While lifestyle changes – such as adopting a healthy diet and increasing physical activity – are the first port of call when it comes to lowering LDL-C, some patients may also require treatment with cholesterol-lowering drugs, such as statins or bile acid sequestrants.
A wealth of research has demonstrated the benefits of cholesterol-lowering medications for heart health, but some studies have suggested the drugs may lead to weight gain and greater risk of type 2 diabetes.
The new study – conducted by senior author Dr. Luca A. Lotta, of the University of Cambridge in the United Kingdom, and colleagues – provides further evidence of this association, after identifying a number of genetic pathways mediated by cholesterol-lowering drugs that may increase type 2 diabetes risk.
From a meta-analysis of genetic association studies conducted in Europe and the United States between 1991-2016, Dr. Lotta and team identified 50,775 individuals with type 2 diabetes and 270,269 controls, alongside 60,801 people with coronary heart disease and 123,504 controls.
- Around 73.5 million adults in the United States have high LDL cholesterol
- Of these, fewer than 1 in 3 have the condition under control
- Individuals with high LDL cholesterol are twice as likely to develop heart disease than those with normal levels.
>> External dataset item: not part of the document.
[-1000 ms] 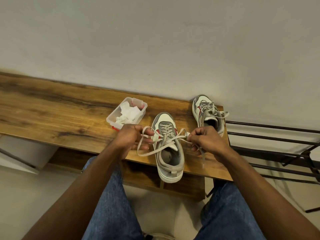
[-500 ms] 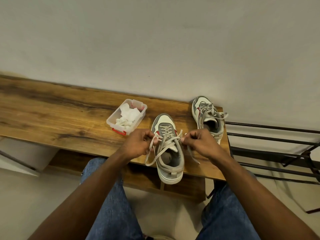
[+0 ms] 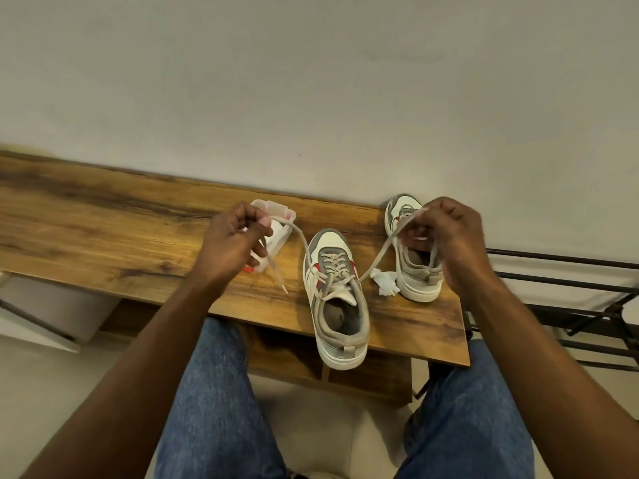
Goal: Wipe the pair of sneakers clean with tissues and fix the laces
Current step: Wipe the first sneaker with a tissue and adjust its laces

The analysis revealed that individuals who possessed certain LDL-C-lowering genetic variants near the genes NPC1L1, HMGCR, and PCSK9 – which encode the targets of cholesterol-lowering drugs – were at greater risk of type 2 diabetes.
“The results of this study show that multiple LDL-C-lowering mechanisms, including those mediated by the molecular targets of available LDL-C-lowering drugs (i.e., statins, ezetimibe, and PCSK9-inhibitors), are associated with adverse metabolic consequences and increased type 2 diabetes risk,” the authors write.
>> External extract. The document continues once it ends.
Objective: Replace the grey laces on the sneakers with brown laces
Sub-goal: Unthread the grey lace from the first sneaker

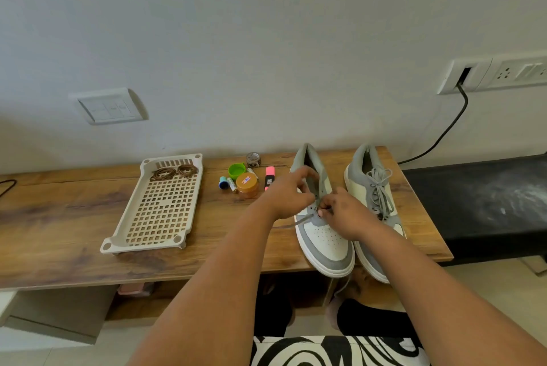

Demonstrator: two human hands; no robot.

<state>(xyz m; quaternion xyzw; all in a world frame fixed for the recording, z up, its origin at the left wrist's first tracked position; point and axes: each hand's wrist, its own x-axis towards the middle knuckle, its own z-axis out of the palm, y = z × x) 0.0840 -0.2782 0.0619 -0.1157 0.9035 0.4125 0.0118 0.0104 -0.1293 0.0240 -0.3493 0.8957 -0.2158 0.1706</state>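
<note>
Pinching the grey lace (pixel 303 220) on the left sneaker (pixel 322 235), both hands (pixel 291 194) (pixel 343 211) curl their fingers tight.

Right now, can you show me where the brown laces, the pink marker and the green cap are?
brown laces (pixel 174 172): head view, on the coiled bundles at the tray's far end.
pink marker (pixel 269 176): head view, on the middle of its body.
green cap (pixel 236 170): head view, on its round top.

Our hands (pixel 340 208) hide the left sneaker (pixel 322 235) eyelets; right sneaker (pixel 376 188) toe behind forearm; jar (pixel 247 185) label unreadable.
</note>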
Interestingly, these LDL-C-lowering genetic variants were also linked to a reduced risk of coronary artery disease.
“On one hand, the results can be considered surprising, given that diabetes and heart disease share several risk factors that tend to affect the risk of these two diseases in a consistent direction (e.g. smoking, higher body mass index [BMI], physical inactivity),” Dr. Lotta told Medical News Today.
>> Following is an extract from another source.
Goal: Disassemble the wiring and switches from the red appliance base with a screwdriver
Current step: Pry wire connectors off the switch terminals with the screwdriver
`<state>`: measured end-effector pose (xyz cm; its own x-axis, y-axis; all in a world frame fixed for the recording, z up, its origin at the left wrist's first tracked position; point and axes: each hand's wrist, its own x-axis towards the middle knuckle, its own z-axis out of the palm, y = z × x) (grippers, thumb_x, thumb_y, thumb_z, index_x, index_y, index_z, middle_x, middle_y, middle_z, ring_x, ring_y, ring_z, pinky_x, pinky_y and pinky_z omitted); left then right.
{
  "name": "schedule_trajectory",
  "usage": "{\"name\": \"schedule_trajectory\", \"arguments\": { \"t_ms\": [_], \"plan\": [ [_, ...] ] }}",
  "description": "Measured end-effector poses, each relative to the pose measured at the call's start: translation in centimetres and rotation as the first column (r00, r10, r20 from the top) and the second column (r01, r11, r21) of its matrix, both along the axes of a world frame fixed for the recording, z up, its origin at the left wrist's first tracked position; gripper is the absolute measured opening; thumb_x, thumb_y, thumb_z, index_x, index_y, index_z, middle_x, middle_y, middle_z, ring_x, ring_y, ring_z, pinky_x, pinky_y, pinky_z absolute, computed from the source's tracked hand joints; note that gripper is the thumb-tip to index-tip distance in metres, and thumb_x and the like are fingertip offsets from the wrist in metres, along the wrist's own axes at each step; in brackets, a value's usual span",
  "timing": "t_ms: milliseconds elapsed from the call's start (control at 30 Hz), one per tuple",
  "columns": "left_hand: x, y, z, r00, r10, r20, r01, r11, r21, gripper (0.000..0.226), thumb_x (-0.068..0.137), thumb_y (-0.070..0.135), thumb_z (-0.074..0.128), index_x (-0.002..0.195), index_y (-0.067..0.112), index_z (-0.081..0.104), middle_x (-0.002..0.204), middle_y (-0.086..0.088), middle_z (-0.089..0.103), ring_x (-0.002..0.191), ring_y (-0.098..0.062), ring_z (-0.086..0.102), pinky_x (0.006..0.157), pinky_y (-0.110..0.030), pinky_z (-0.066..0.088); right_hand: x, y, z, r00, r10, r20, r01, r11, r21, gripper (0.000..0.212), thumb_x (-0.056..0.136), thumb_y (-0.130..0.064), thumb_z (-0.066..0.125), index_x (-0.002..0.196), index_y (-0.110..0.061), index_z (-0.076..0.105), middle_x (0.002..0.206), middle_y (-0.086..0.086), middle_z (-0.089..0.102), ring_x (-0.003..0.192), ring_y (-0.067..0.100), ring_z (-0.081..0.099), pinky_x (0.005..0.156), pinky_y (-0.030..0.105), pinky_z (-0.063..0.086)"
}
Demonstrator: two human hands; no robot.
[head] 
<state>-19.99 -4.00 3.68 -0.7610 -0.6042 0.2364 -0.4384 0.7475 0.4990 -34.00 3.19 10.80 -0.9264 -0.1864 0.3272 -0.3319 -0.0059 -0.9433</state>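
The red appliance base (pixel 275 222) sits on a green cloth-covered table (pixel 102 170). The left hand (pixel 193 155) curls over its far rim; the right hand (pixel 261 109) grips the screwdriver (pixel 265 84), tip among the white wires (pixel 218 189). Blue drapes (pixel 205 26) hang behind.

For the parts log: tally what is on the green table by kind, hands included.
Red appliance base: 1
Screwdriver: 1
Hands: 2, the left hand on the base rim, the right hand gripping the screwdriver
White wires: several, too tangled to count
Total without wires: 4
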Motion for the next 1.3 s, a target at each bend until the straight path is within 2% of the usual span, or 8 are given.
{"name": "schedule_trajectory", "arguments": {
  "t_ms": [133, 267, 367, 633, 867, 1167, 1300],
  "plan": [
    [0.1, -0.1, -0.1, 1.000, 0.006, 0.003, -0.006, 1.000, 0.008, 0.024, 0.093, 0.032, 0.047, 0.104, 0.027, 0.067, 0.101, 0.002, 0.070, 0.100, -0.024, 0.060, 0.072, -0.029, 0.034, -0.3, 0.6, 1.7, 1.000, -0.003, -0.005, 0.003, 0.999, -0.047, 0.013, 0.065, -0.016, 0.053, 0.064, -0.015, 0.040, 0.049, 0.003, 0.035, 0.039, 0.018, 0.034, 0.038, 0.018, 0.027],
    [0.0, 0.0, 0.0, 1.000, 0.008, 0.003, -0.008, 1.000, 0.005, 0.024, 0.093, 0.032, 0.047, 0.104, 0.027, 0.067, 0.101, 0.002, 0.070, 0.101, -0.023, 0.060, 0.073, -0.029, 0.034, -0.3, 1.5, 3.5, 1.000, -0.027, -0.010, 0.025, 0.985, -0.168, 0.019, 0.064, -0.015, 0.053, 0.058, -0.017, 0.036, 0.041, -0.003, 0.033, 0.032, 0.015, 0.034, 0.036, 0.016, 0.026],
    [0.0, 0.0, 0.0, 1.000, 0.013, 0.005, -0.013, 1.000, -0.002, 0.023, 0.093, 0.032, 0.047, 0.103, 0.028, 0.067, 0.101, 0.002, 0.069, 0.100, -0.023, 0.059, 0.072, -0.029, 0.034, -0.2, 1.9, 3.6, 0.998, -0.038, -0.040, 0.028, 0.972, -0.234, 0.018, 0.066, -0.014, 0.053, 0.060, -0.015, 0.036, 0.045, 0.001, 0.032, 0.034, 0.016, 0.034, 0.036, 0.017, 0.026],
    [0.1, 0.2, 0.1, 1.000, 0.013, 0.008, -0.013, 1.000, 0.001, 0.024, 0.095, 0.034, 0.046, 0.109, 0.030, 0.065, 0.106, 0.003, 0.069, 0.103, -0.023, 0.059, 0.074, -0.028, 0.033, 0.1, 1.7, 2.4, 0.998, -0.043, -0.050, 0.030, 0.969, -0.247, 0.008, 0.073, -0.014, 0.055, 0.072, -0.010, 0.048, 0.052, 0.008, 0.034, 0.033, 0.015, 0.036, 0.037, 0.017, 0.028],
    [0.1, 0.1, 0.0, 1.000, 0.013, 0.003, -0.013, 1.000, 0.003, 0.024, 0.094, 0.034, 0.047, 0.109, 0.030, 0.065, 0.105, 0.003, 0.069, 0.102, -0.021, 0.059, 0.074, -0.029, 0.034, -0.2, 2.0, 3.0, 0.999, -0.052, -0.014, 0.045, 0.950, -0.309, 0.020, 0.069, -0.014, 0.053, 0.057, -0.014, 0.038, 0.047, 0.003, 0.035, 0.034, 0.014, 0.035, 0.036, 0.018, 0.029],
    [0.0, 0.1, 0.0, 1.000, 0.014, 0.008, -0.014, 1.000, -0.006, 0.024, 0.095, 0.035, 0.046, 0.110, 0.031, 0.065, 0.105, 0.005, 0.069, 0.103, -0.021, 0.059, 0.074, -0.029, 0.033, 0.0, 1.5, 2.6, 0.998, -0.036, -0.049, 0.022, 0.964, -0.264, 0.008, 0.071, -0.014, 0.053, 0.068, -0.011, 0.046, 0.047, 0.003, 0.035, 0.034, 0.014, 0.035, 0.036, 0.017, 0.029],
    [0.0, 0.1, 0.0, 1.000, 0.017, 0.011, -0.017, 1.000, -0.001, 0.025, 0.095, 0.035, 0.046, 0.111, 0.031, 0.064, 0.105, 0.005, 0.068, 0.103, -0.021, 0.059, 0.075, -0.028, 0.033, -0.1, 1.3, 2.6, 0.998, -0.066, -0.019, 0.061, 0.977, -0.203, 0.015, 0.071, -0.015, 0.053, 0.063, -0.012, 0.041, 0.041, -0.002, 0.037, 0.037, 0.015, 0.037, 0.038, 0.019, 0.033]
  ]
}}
“On the other, previous research has shown a modest increase in type 2 diabetes risk associated with statin treatment. Also, individuals with familial hypercholesterolemia, who are at high risk of heart disease, appear to have a lower prevalence of type 2 diabetes,” he continued.
“Our research adds to these studies and furthers our understanding of associations between cholesterol-lowering pathways and a higher risk of diabetes.”
Dr. Lotta told MNT that their results do not have immediate clinical implications for patients taking cholesterol-lowering drugs.
“The therapeutic recommendations to take statins or other drugs should not change,” he said. “Our study means that we should keep monitoring the metabolic consequences of taking these drugs.”
MNT asked Dr. Lotta what their research means for the future development of cholesterol-lowering medications; could their findings be used to develop drugs that lower cholesterol without raising diabetes risk?
“A great challenge of developing new treatments is predicting early on if a drug will work safely. An emerging concept, which is at the basis of our study, is that genetic variants that occur naturally in the population can be used to make this type of prediction,” he replied.
“Using genetic information, we hope in the future to be able to identify ways to reduce cholesterol and heart disease risk without affecting diabetes risk.”